START Stored data
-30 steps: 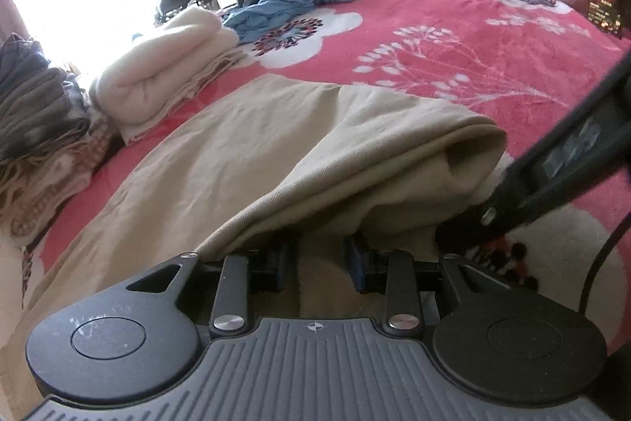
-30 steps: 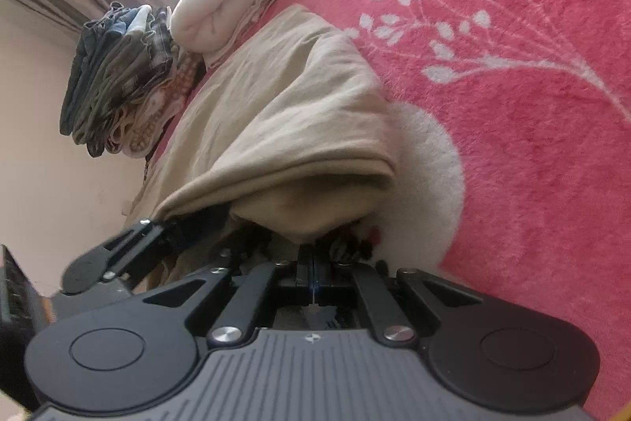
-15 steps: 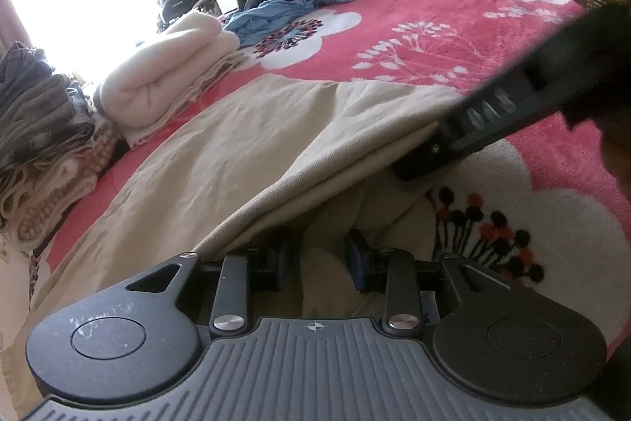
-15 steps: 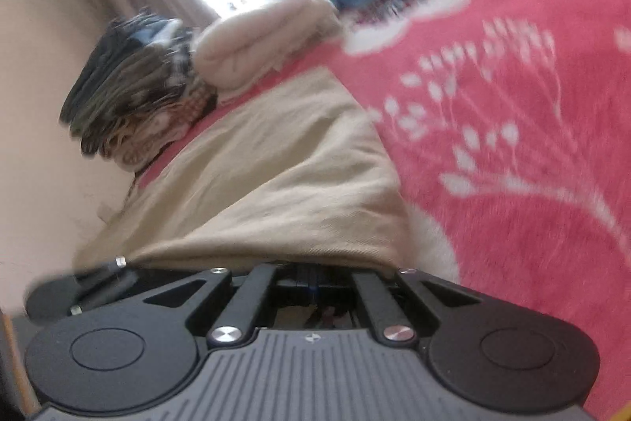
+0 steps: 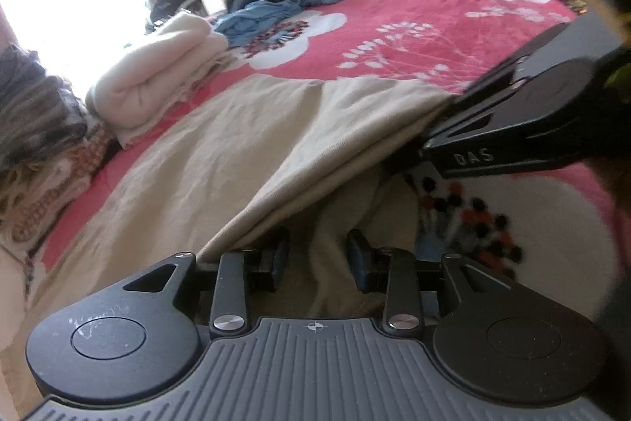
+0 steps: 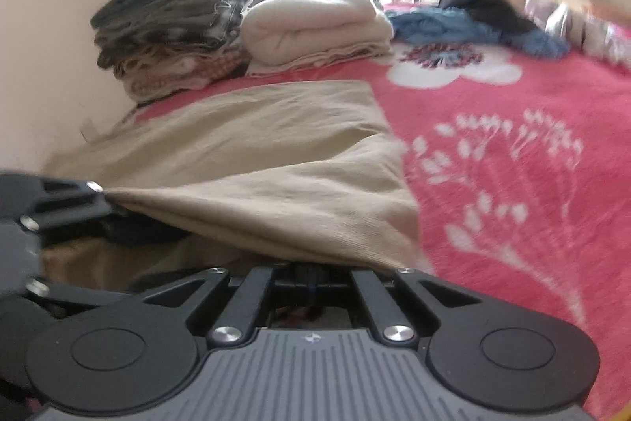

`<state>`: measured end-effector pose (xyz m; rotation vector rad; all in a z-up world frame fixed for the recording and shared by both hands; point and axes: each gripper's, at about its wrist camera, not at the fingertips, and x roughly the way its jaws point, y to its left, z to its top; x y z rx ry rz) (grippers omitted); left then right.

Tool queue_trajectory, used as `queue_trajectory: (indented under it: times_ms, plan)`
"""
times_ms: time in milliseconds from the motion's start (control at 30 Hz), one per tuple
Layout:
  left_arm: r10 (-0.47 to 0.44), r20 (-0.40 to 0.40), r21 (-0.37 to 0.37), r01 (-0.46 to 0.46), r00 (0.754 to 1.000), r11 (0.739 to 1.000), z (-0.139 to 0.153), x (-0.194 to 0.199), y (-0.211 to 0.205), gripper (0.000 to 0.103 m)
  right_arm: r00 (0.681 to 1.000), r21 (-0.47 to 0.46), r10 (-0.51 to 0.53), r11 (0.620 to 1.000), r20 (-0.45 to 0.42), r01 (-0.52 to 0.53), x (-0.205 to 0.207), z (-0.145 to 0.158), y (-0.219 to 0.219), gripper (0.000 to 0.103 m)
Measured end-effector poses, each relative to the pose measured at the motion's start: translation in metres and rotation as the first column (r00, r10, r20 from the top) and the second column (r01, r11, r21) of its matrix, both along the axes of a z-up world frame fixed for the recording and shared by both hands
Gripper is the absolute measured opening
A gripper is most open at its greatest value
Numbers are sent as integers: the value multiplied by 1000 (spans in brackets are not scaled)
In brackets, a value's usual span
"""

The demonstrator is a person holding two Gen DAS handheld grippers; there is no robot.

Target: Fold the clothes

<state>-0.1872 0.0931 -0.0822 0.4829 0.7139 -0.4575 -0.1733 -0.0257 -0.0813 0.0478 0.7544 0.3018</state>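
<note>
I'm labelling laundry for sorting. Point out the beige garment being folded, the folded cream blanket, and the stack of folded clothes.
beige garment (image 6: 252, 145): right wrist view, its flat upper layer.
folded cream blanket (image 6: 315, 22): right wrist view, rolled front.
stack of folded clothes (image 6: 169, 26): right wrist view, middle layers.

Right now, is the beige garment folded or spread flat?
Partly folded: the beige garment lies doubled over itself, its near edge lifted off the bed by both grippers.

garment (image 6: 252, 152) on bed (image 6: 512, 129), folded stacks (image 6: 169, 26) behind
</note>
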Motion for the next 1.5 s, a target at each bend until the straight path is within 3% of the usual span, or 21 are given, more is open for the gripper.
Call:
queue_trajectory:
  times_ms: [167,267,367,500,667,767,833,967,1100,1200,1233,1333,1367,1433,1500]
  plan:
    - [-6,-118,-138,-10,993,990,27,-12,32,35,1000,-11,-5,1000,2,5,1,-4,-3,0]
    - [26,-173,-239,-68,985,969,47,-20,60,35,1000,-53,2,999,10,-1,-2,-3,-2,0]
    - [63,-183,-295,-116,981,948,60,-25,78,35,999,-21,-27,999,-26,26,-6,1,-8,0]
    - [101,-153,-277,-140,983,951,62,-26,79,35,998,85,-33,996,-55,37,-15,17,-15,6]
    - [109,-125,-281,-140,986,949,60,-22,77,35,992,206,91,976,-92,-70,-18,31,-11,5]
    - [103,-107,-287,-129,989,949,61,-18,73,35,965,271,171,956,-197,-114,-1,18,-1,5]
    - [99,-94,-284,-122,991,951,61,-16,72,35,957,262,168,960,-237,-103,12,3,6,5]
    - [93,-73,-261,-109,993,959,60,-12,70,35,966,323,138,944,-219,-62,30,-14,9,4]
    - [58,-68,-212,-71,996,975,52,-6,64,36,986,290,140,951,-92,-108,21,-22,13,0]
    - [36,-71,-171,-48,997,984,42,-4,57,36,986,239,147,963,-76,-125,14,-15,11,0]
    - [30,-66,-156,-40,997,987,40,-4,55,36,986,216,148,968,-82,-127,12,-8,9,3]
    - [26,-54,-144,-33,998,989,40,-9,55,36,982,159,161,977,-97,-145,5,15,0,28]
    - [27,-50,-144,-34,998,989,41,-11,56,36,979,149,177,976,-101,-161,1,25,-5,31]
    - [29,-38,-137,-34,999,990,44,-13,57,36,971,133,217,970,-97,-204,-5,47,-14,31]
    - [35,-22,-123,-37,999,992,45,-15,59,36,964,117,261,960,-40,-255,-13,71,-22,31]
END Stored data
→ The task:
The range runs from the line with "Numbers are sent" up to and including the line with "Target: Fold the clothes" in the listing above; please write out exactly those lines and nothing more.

→ Solution:
Numbers are sent as integers: the value multiplied by 1000 (spans in brackets are not scaled)
In brackets, a value's usual span
"""

The demonstrator is a person holding two Gen DAS handheld grippers; there is no robot.

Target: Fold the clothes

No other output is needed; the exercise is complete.